↓
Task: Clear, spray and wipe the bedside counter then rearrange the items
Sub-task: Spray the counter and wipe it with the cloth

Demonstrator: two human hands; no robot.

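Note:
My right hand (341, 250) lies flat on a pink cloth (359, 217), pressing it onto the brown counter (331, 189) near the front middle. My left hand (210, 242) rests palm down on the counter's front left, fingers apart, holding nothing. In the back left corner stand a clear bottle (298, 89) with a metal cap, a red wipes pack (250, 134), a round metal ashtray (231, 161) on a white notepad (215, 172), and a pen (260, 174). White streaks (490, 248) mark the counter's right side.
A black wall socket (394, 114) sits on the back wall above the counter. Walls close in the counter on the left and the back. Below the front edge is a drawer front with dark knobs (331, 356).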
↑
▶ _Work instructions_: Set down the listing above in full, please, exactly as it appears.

▶ _Solution for this task_:
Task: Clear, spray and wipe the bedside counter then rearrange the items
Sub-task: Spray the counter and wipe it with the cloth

Demonstrator: two human hands; no robot.

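Note:
My right hand (341, 250) lies flat on a pink cloth (359, 217), pressing it onto the brown counter (331, 189) near the front middle. My left hand (210, 242) rests palm down on the counter's front left, fingers apart, holding nothing. In the back left corner stand a clear bottle (298, 89) with a metal cap, a red wipes pack (250, 134), a round metal ashtray (231, 161) on a white notepad (215, 172), and a pen (260, 174). White streaks (490, 248) mark the counter's right side.
A black wall socket (394, 114) sits on the back wall above the counter. Walls close in the counter on the left and the back. Below the front edge is a drawer front with dark knobs (331, 356).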

Nothing else is needed to complete the answer.